La conférence de consensus "Asthme et Allergie", organisée sous l’égide de la Société de pneumologie de langue française (Splf), a conclu à la nécessité de mener une enquête allergologique chez tous les asthmatiques âgés de plus de 3 ans. En testant systématiquement les pneumallergènes domestiques (acariens, chat, chien), les pollens d’arbres, de graminées et d’herbacées (ambroisie, armoise, plantain) ainsi que les moisissures les plus souvent impliquées (Alternaria, Aspergillus, Cladosporium). Par ailleurs, les spécialistes ont également estimé qu’il n’était pas nécessaire de faire systématiquement un test vis-à-vis des curares chez les asthmatiques avant une opération, mais ils ont conseillé de signaler la maladie au radiologue avant l’injection d’un produit de contraste pour éviter tout risque de choc anaphylactique. En revanche, ces patients peuvent prendre sans problème des pénicillines et se faire vacciner car il n’y a pas de preuve que l’asthme soit un facteur de risque d’accident allergique aux vaccins contenant des protéines de l’œuf. Autre recommandation: il convient de rechercher systématiquement l’existence d’une rhinite allergique chez un asthmatique car son traitement peut améliorer le contrôle de l’asthme.
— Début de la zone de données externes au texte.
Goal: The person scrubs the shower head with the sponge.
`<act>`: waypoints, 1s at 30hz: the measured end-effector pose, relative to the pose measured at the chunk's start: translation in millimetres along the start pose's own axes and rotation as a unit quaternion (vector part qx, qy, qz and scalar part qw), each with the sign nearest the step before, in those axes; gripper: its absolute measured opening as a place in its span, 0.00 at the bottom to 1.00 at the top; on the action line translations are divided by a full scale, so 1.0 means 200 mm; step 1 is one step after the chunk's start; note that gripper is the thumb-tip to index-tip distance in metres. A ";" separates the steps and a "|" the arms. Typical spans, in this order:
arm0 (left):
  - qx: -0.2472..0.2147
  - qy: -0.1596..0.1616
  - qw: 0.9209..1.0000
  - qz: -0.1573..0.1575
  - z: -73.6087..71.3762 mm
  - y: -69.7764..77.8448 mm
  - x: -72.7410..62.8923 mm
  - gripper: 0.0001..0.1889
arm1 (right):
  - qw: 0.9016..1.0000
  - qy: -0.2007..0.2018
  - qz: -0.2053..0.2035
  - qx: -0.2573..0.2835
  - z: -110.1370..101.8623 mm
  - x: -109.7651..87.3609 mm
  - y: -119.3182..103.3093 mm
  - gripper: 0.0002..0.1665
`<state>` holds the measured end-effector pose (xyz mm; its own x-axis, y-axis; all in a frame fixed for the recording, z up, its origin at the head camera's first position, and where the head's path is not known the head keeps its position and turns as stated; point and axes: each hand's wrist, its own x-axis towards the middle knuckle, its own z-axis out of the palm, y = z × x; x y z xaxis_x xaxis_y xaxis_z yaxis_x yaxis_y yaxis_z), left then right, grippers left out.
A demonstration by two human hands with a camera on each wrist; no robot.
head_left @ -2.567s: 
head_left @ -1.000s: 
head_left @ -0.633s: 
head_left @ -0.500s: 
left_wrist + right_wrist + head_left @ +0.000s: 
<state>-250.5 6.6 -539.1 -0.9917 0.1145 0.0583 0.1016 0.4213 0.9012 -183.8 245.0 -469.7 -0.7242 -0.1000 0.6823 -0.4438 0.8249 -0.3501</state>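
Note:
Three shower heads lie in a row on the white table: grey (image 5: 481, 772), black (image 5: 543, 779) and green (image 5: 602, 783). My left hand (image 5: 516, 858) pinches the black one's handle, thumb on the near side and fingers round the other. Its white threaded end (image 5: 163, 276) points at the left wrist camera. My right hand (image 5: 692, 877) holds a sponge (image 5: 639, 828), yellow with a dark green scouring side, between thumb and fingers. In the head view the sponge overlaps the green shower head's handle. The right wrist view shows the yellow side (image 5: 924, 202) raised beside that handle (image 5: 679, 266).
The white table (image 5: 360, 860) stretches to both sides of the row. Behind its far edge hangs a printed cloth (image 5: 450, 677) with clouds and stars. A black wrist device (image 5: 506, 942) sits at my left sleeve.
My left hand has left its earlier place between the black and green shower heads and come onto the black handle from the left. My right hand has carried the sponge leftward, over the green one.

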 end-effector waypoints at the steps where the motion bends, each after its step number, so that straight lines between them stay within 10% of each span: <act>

Sur le plan thérapeutique, l’immunothérapie spécifique (ou désensibilisation) n’est conseillée que pour certains allergènes: acarien, pollens de graminées, de bouleau et d’ambroisie. Enfin, en cas d’allergie, mieux vaut se séparer de son animal de compagnie et faire la guerre aux acariens, mais les experts admettent que l’efficacité de ces mesures est moins nette chez les adultes que chez les enfants.